Ministro bolsonarista do STF pende para Lula
Foto: Fellipe Sampaio/SCO/STF
Dois únicos indicados ao Supremo Tribunal Federal (STF) pelo presidente Jair Bolsonaro, os ministros Nunes Marques e André Mendonça deverão assumir posturas distintas a partir de 2023, quando Luiz Inácio Lula da Silva voltará ao Palácio do Planalto. A expectativa dentro e fora da Corte é que o primeiro se abra para um diálogo mais fluído com o futuro governo, enquanto Mendonça tende a manter uma posição mais distanciada, semelhante à que adota hoje. Ambos já foram procurados por integrantes da transição.

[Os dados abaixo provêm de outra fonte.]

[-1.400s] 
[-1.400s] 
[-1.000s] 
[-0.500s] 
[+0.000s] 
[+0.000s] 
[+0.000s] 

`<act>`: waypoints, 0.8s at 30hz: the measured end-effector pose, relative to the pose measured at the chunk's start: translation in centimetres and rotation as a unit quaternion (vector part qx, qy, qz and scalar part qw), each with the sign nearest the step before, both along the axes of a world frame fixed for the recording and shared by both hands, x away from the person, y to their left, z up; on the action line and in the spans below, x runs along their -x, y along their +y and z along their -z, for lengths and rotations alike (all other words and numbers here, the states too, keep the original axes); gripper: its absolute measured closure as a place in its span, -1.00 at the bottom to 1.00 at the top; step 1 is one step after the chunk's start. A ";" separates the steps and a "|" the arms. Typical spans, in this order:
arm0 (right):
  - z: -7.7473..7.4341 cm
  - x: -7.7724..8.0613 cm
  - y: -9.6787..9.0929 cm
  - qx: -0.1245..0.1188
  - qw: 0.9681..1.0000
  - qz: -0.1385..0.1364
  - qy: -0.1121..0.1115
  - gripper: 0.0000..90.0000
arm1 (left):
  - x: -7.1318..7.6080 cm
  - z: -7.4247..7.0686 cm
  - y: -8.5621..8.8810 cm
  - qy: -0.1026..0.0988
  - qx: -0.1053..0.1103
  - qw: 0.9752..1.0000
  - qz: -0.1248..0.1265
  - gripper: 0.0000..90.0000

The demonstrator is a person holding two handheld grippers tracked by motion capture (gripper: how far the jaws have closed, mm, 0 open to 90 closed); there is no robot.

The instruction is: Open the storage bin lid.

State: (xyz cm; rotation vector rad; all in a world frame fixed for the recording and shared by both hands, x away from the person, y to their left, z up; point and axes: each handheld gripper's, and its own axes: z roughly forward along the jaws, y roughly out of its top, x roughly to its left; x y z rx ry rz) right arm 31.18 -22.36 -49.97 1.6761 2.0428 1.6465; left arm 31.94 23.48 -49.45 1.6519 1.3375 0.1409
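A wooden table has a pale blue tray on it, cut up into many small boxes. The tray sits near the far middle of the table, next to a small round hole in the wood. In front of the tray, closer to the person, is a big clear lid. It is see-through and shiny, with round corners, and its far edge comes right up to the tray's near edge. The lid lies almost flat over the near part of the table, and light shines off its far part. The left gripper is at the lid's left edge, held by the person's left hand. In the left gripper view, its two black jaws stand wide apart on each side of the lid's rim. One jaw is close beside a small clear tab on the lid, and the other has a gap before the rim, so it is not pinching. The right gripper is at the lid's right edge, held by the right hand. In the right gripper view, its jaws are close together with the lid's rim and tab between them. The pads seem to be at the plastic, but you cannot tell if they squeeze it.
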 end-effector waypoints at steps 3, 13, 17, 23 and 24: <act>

André Mendonça conversou com o advogado criminalista Pierpaolo Bottini, com quem tem proximidade. Bottini participou do governo da ex-presidente Dilma Rousseff. Nunes Marques, por sua vez, falou com o senador eleito Flávio Dino, um dos principais nomes da equipe de transição e cotado para o Ministério da Justiça. Mendonça e Nunes Marques têm pela frente, respectivamente, 26 e 25 anos de Supremo, o que torna inviável qualquer tentativa de estreitamento de diálogo sem que estejam presentes —o novo governo busca iniciar os trabalhos num ambiente harmônico com os demais Poderes.
Aliados de Lula que estiveram com Nunes Marques relataram ao GLOBO, na condição de anonimato, que sentiram o magistrado disposto a manter um canal aberto com o Executivo. De acordo com esses interlocutores, o ministrou se mostrou à vontade nas conversas. Ex-desembargador do Tribunal Regional Federal da 1ª Região, Nunes Marques historicamente tem boa interlocução com políticos, sobretudo do Centrão. Boa parte desse grupo, conhecido pelo pragmatismo, trabalhou em favor da indicação do ministro ao STF, a primeira feita por Bolsonaro, em outubro de 2020.
Membros da Corte ouvidos reservadamente acreditam que, sem Bolsonaro na Presidência, Nunes Marques poderá diminuir seu isolamento no tribunal. Diferentes episódios evidenciaram essa condição do ministro ao longo dos últimos dois anos. Num dos mais emblemáticos, ele derrubou a decisão do plenário do Tribunal Superior Eleitoral (TSE) que cassou o deputado estadual bolsonarista Fernando Francischini (União Brasil-PR) por fake news contra as urnas eletrônicas. A liminar do magistrado, porém, caiu em seguida por um julgamento feito no plenário virtual.
Internamente, a expectativa em torno de André Mendonça é diferente. Com perfil reservado, o ex-ministro da Justiça e ex-advogado geral da União deve seguir na mesma linha que vem adotando até agora. Durante a visita de Lula fao STF, no último dia 9, chamou a atenção de alguns integrantes do tribunal a postura contida do segundo indicado por Bolsonaro com o petista. Mendonça chegou ao Supremo como uma promessa do atual presidente de indicar um nome “terrivelmente evangélico” à Corte. Em virtude da orientação religiosa do ex-AGU, a primeira dama, Michelle Bolsonaro, que é evangélica, articulou ativamente para que ele fosse aprovado pelo Senado.
Nos julgamentos, Mendonça costuma expor um entendimento menos restritivo nas ações que questionam o alcance da liberdade de expressão, posicionamento que, segundo interlocutores do ministro, não deve mudar. Em casos polêmicos, alguns relatados por Alexandre de Moraes, envolvendo redes sociais e remoções de conteúdos, ele tem votado contra o colega e, na maioria das vezes, sai derrotado. Em agosto, por exemplo, o ministro pediu vista em 20 recursos contra decisões de Moraes nos inquéritos que investigam disseminação de “fake news” e participação em atos antidemocráticos cometidos por apoiadores de Bolsonaro.
As gavetas de Nunes Marques e André Mendonça guardam casos importantes a serem julgados. Entre eles, nove ações que questionam os decretos armamentistas do governo Bolsonaro, paralisadas por um pedido de vista de Nunes Marques que dura mais de um ano. Mendonça relata, por exemplo, um recurso ao processo que discute a prisão após condenação em segunda instância e poderá dar um voto decisivo para voltar a permitir a execução antecipada de pena.